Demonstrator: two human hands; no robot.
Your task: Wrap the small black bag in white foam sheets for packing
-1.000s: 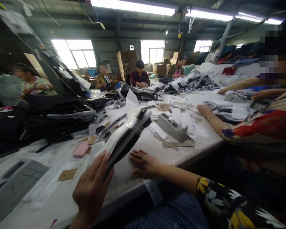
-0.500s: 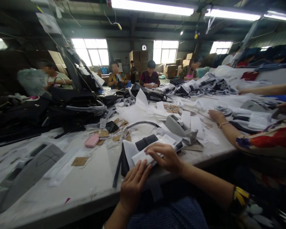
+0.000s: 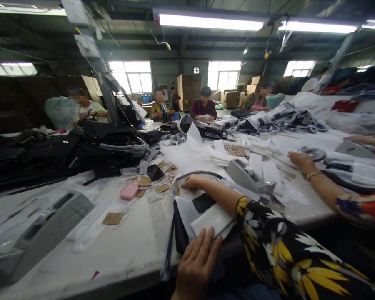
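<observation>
In front of me lies a black bag, partly covered with white sheets. A folded white sheet rests across its near part. My left hand lies on the near edge of that sheet, fingers stretched out. My right hand reaches over the bag to its far left side, fingers curled together near the plastic-wrapped strap; whatever they may hold is hidden. Close by on the far side are brown tags with strings and a small black square item.
Grey tape dispensers stand right of the bag and at the left. A pink case and single brown tag lie left. Black bags are heaped behind. A co-worker's hand is at the right; other people sit opposite.
My right hand has left the folded sheet and moved forward and left across the bag. My left hand stays on the sheet's near edge. The whole view has shifted slightly.
</observation>
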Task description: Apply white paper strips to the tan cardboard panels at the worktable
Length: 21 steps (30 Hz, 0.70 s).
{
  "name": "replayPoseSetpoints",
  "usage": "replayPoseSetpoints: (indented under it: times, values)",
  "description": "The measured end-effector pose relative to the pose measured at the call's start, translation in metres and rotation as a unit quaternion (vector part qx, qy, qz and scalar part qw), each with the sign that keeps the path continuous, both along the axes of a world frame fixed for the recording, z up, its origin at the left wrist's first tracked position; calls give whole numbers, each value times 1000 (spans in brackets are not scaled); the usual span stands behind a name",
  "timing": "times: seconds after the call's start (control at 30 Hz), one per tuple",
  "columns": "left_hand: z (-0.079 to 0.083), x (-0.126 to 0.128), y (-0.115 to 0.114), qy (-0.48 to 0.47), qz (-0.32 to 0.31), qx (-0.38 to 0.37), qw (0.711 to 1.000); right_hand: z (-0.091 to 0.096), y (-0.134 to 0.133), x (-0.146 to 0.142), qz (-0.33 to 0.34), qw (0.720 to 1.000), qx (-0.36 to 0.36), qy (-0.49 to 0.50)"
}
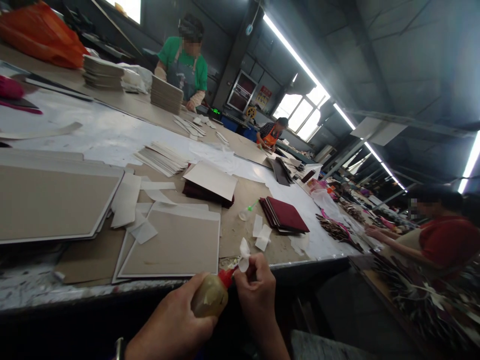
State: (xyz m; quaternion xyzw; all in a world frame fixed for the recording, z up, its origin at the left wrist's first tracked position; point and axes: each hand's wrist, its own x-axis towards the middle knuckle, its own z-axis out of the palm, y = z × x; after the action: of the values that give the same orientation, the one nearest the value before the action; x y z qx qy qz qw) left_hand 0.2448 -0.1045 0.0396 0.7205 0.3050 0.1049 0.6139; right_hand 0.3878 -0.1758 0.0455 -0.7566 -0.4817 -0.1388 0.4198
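My left hand (176, 320) is wrapped round a squeeze bottle (210, 296) of yellowish-brown liquid with a red nozzle cap (226, 276). The bottle is tilted, its tip toward my right hand (257, 287). My right hand pinches a small crumpled white scrap (244, 254), which looks like paper or tissue, at the nozzle tip. Whether the scrap touches the tip is hard to make out. Just beyond lie small white strips (263, 237), a clear little bottle with a green nozzle (245, 214), and a stack of dark red folded pieces (285, 215).
Grey-beige boards with white edges (172, 242) lie at the table's left front. Another dark red stack sits under a pale board (210, 181), near fanned white strips (162, 159). A person in green (187, 70) stands across the table; a person in red (446, 235) works at right.
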Motion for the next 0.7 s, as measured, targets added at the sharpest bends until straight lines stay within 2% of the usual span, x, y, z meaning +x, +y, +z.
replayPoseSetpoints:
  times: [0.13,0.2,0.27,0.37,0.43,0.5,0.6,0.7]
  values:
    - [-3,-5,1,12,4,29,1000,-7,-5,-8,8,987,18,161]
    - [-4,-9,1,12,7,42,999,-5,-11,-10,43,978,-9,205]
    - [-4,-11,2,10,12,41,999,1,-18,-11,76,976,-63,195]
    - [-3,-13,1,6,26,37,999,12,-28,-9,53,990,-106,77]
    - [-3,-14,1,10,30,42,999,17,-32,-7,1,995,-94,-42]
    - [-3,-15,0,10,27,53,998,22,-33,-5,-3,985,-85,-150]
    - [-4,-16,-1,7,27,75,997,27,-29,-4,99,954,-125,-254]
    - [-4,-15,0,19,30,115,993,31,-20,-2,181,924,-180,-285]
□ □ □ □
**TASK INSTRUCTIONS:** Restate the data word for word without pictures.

**REPLY TO THE EXERCISE:**
Demonstrator: two human hands; no robot.
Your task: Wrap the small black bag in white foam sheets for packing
-1.000s: 
-0.500s: 
+0.000s: 
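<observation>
In front of me lies a black bag, partly covered with white sheets. A folded white sheet rests across its near part. My left hand lies on the near edge of that sheet, fingers stretched out. My right hand reaches over the bag to its far left side, fingers curled together near the plastic-wrapped strap; whatever they may hold is hidden. Close by on the far side are brown tags with strings and a small black square item.
Grey tape dispensers stand right of the bag and at the left. A pink case and single brown tag lie left. Black bags are heaped behind. A co-worker's hand is at the right; other people sit opposite.
My right hand has left the folded sheet and moved forward and left across the bag. My left hand stays on the sheet's near edge. The whole view has shifted slightly.
</observation>
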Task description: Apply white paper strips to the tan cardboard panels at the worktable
Length: 21 steps (30 Hz, 0.70 s).
{
  "name": "replayPoseSetpoints",
  "usage": "replayPoseSetpoints: (indented under it: times, values)",
  "description": "The measured end-effector pose relative to the pose measured at the call's start, translation in metres and rotation as a unit quaternion (vector part qx, qy, qz and scalar part qw), each with the sign that keeps the path continuous, both along the axes of a world frame fixed for the recording, z up, its origin at the left wrist's first tracked position; calls give whole numbers, each value times 1000 (spans in brackets are not scaled); the usual span stands behind a name",
  "timing": "times: seconds after the call's start (control at 30 Hz), one per tuple",
  "columns": "left_hand: z (-0.079 to 0.083), x (-0.126 to 0.128), y (-0.115 to 0.114), qy (-0.48 to 0.47), qz (-0.32 to 0.31), qx (-0.38 to 0.37), qw (0.711 to 1.000); right_hand: z (-0.091 to 0.096), y (-0.134 to 0.133), x (-0.146 to 0.142), qz (-0.33 to 0.34), qw (0.720 to 1.000), qx (-0.36 to 0.36), qy (-0.49 to 0.50)"
}
State: (xyz m; quaternion xyzw; all in a world frame fixed for the recording, z up, its origin at the left wrist's first tracked position; point and axes: each hand's wrist, its own x-axis towards the middle knuckle, its own z-axis out of the palm, y = z × x; after the action: of the values that give the same orientation, the one nearest the value before the action; x y z qx qy qz qw) left_hand 0.2448 -0.1045 0.0396 0.7205 0.3050 0.1049 0.6139; right_hand 0.3878 -0.1758 0.0455 -0.7566 -0.4817 -0.1388 0.4198
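My left hand (176, 320) is wrapped round a squeeze bottle (210, 296) of yellowish-brown liquid with a red nozzle cap (226, 276). The bottle is tilted, its tip toward my right hand (257, 287). My right hand pinches a small crumpled white scrap (244, 254), which looks like paper or tissue, at the nozzle tip. Whether the scrap touches the tip is hard to make out. Just beyond lie small white strips (263, 237), a clear little bottle with a green nozzle (245, 214), and a stack of dark red folded pieces (285, 215).
Grey-beige boards with white edges (172, 242) lie at the table's left front. Another dark red stack sits under a pale board (210, 181), near fanned white strips (162, 159). A person in green (187, 70) stands across the table; a person in red (446, 235) works at right.
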Motion for the next 0.7 s, as measured, targets added at the sharpest bends until straight lines stay within 2% of the usual span, x, y, z meaning +x, +y, +z.
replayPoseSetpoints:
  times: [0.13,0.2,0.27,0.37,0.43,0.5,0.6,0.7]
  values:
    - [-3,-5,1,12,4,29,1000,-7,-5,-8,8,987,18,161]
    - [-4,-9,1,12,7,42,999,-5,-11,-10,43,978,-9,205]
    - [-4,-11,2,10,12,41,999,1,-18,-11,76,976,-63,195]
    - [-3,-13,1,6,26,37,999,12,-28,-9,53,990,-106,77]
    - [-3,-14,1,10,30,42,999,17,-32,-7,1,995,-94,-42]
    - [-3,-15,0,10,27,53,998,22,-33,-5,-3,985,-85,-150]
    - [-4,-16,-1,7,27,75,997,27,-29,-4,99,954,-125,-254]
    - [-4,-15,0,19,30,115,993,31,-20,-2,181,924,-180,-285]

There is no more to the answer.